Achill Island is at the edge of Ireland, peering into the vast Atlantic Ocean. Its windswept location has given way to a spectacular topography of vast sea cliffs, bare mountains and sweeping sandy beaches.
Achill boasts five Blue Flag beaches alone – a voluntary eco-label awarded to beaches that tick all the boxes for quality and cleanliness – and one of the best is
Keem Strand. The strand lies within Keem Bay, a heavenly secluded valley at the very western tip of the island. During warmer months, the strand is a magnet for beach-goers and, when it gets cooler, it’s ideal for laid-back walks. You'll enjoy the views getting there from the stunning cliff-top road, and there’s a car park close to the beach itself.
The horseshoe-shaped bay is bordered by cliffs and there’s a breathtaking 1.5km (9 mile) walk along the top of the cliffs of Benmore towards Achill Head, the most westerly point of the Island.
On the other side of the bay lies Bunowna, which is now a deserted village. The reasons for its abandonment remain unknown but it was used as a "booley" – a place where people lived in summer to graze cattle on the side of Slievemore Mountain. Wander among the vacant cottages to gauge a sense of life there before, or attend a guided tour run by
Achill Archaeological Field School. Going fishing
Keem Bay once had a booming fishing industry and waters used to be filled with traditional fishing boats called "currachs". It’s suspected that artist Paul Henry visited the beach when painting his famous work
Launching the Currach, which now hangs in the National Gallery of Ireland in Dublin.
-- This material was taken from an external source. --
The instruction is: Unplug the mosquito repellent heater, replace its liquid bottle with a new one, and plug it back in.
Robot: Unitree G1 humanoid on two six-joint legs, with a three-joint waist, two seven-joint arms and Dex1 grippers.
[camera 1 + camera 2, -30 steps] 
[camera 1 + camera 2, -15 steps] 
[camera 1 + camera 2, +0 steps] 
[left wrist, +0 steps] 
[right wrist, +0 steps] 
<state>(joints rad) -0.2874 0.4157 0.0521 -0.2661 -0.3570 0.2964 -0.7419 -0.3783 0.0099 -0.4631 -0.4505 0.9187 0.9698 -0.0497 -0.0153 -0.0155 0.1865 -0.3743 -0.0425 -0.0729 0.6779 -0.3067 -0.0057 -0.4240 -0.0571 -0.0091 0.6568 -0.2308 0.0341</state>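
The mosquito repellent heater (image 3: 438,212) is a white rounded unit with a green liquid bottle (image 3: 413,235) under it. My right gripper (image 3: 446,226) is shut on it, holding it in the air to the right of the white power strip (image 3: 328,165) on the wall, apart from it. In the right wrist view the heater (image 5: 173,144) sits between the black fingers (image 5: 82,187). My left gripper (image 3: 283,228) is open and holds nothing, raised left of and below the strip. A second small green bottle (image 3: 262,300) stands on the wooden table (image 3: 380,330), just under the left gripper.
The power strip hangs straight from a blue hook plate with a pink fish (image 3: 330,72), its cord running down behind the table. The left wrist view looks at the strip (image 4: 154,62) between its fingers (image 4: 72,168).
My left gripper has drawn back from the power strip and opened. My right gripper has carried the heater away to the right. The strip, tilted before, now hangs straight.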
Continue exploring Achill Island by following the
Atlantic Drive, which will lead you to villages such as Shraheens, Ashleam, Derreens and Cloughmore, along with many more outstanding spots on the island.
Geographical coordinates: Latitude 53.965278; Longitude : -10.192778 (note, if you use your car’s GPS to go directly to this point, you may not always remain on the Wild Atlantic Way route.)